When implemented properly, a strategic approach to cloud utilization can provide all these things. But when news stories break about major services like Amazon or Sony experiencing widespread, long-lasting outages affecting millions of users, how can MSPs alleviate the concerns shared by the small business owners that are hesitant to make the shift?

The bare reality is that underneath the cloud technology, you still have the same fundamental components all data centers have: servers, storage, CPUs, RAM, network cables, and IT staff maintaining it all.

The good part about cloud technology is that when something goes wrong, it doesn’t normally affect anybody. The bad part is that the rest of the time, when things do inevitably go wrong, it affects everybody.

It’s also easy to forget that cloud technology is still in its infancy, and many people aren’t entirely clear on what it is. It’s been presented too many times from too many sources as a solution that “just works” and “never goes down” – which, unfortunately, is not the case.

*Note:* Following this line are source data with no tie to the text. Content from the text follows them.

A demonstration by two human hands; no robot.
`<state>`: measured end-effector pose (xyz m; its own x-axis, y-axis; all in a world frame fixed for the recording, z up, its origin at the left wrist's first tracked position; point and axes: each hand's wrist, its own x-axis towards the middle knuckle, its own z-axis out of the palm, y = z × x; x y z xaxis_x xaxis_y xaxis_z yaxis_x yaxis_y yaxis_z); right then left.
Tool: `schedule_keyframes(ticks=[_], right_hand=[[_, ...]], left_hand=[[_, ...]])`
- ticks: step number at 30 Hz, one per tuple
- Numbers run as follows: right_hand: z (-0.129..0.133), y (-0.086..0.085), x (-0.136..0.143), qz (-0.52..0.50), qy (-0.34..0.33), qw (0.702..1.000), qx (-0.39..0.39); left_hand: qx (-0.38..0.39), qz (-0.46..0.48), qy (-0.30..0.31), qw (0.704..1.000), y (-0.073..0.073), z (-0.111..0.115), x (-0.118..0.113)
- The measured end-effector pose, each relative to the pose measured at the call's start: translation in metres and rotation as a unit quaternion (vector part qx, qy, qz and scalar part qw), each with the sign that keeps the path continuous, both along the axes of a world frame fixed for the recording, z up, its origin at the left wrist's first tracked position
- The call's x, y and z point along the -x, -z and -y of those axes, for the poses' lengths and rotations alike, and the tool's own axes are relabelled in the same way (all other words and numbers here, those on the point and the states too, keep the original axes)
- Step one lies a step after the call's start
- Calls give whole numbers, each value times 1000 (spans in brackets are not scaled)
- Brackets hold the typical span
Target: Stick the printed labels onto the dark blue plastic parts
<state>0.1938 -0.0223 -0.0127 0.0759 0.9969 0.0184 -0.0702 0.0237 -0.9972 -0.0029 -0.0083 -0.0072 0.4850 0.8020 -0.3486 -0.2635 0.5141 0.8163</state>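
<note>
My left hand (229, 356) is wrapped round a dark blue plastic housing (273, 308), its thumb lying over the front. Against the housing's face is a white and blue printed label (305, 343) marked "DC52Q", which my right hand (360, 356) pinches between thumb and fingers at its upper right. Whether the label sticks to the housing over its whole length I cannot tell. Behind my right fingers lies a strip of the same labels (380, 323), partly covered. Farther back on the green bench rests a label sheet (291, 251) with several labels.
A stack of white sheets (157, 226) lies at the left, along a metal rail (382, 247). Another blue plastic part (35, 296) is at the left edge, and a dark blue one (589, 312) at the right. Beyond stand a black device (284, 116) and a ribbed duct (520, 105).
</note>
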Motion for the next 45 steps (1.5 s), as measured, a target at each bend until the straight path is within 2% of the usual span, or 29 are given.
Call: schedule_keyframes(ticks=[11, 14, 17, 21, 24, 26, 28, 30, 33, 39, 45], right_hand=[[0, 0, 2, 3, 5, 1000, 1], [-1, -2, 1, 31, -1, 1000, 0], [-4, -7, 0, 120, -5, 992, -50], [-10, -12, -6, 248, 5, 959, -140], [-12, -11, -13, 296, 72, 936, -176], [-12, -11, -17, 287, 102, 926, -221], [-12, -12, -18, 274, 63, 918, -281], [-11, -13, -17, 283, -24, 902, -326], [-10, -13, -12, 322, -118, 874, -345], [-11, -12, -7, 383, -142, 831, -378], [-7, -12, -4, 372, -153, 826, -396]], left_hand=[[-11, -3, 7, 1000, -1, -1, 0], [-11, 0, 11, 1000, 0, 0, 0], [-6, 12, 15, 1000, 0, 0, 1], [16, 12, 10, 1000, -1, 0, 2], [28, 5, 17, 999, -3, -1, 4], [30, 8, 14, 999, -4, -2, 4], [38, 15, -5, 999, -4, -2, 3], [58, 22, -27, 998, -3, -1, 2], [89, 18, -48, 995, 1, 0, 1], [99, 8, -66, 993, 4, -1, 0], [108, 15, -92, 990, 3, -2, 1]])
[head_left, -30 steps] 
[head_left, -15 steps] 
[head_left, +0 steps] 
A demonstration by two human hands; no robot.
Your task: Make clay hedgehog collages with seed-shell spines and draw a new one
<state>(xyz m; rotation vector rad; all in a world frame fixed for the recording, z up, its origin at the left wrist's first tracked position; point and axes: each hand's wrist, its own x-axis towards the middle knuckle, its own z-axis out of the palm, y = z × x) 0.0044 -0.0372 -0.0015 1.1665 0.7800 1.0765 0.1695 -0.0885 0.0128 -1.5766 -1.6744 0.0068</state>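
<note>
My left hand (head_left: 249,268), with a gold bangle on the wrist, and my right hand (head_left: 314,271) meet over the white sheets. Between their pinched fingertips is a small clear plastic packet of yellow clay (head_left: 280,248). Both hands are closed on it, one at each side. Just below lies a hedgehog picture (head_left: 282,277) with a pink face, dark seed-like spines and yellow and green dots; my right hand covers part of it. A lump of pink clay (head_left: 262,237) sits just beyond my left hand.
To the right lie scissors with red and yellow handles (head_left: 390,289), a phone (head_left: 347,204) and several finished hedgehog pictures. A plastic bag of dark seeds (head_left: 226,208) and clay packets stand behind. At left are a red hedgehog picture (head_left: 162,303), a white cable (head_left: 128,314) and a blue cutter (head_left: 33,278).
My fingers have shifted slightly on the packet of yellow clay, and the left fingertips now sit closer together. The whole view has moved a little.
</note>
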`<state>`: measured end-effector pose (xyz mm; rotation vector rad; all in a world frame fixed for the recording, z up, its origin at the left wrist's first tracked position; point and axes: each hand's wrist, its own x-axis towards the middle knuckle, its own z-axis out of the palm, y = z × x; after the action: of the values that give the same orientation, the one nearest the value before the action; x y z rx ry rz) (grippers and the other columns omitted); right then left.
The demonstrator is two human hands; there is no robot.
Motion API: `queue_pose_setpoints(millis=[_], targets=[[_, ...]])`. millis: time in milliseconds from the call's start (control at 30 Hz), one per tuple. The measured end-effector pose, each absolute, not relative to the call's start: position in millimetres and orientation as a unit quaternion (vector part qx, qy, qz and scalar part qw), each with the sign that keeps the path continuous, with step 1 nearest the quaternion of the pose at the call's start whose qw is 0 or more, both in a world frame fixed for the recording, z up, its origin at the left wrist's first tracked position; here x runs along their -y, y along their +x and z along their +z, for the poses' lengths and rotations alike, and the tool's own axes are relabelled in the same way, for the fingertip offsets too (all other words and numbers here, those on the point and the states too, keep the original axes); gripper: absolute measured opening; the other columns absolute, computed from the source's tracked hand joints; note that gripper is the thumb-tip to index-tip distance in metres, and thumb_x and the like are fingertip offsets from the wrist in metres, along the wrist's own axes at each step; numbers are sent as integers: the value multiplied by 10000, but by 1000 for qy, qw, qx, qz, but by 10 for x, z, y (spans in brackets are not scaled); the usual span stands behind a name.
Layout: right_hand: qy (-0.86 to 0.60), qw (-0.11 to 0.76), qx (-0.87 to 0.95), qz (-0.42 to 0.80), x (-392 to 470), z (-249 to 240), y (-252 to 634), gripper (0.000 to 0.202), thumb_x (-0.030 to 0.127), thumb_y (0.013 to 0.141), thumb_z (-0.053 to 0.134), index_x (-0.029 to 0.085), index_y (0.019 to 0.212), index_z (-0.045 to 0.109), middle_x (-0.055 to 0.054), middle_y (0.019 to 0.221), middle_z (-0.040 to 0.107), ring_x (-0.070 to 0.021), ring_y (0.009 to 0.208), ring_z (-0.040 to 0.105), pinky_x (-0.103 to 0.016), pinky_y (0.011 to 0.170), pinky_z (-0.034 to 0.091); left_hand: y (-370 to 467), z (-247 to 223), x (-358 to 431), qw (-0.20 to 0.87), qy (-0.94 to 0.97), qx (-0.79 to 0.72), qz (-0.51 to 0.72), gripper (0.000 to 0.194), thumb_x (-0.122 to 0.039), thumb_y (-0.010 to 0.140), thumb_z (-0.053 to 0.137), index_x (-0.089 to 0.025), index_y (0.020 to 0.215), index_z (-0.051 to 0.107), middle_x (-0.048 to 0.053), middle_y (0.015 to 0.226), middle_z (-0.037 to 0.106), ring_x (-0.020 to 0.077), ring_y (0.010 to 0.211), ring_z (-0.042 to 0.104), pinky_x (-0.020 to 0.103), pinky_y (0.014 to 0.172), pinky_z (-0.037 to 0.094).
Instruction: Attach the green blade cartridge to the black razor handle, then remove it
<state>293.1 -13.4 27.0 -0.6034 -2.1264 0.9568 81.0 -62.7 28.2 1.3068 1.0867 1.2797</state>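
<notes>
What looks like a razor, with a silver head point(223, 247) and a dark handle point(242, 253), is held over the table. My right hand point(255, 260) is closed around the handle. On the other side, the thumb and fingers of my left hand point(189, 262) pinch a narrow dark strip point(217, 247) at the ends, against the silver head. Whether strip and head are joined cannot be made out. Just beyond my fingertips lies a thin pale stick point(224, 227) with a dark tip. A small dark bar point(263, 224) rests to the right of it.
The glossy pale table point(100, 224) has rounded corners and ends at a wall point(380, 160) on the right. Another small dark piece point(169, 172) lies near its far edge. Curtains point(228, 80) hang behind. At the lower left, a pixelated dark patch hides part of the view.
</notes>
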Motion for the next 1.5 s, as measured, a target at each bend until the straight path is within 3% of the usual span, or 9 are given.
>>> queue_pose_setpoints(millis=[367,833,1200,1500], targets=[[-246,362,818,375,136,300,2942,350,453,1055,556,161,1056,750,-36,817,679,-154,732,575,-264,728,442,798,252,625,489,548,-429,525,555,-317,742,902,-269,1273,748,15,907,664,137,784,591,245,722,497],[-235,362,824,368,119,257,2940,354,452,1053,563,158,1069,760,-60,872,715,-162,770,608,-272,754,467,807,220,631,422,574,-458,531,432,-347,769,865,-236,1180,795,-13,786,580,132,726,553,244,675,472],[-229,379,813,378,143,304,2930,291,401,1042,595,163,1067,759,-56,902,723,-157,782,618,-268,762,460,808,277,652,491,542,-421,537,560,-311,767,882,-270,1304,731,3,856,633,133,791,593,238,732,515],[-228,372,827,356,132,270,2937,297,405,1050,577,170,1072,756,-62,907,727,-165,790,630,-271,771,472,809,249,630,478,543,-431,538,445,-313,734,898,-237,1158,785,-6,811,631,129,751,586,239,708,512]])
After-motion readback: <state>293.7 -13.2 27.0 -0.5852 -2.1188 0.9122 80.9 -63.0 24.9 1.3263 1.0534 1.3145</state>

Even in the case of something as reliable and trustworthy as the electric company or telephone companies, there are rare outages. While we’re all more or less accustomed to flipping a switch and having a light come on, or picking up our telephone and hearing a dial tone, these services do occasionally fail or break down.

And when it’s completely unacceptable for this to happen, companies that rely on these services NEVER being interrupted will take appropriate, proactive, precautionary measures.

A major part of any cloud resource strategy relies on the understanding of which resources can and should be on the cloud, and which may or must be located elsewhere. It’s almost unheard of for a company to have only one policy for its resources; there are always differing priorities and requirements. Some services must remain available all the time, without fail; others may acceptably go down without notice for extended periods of time.

Cloud technology provides high reliability, to the limits of your service agreement with the provider. It does not, however, provide absolute perfection and zero-outage service for all eternity; like any other service, cloud resources may be interrupted or unavailable at any time. While this is extremely rare, it does happen, and your data management strategy must account for it.

Every client would love to hear about the brand new service that always works and never goes down, and every consultant would love to tell them about it. The problem is that service doesn’t exist and probably never will – it’s always possible, although extremely unlikely, for even the most reliable service to go down.

What every small business needs is to have a sane and reliable plan for which services and resources are located in which areas. It is frequently unacceptable to locate everything on the cheapest available provider, because the service level agreement (SLA) with such a service is frequently sparse if it exists at all.

Similarly, when the most critical requirements are extended to all network resources across the board, the cost of a detailed high-reliability and mission-critical SLA is generally prohibitive to all but the largest companies.

It is imperative, then, to identify which resources require specific levels of reliability and availability. The mission-critical segment of most networks is frequently much smaller than you might expect, and a good consultant can usually designed a plan that uses cloud technology at the right places in your organization, for the resources best suited to it.

In the end, cloud technology is a tool like any other, to be used in the right places and at the right times. It’s almost never appropriate to use the cloud as a single solution for all your resources and services, and traditional solutions – whether on-site or hosted externally – can complement your cloud usage with exactly the right level of reliability for your needs.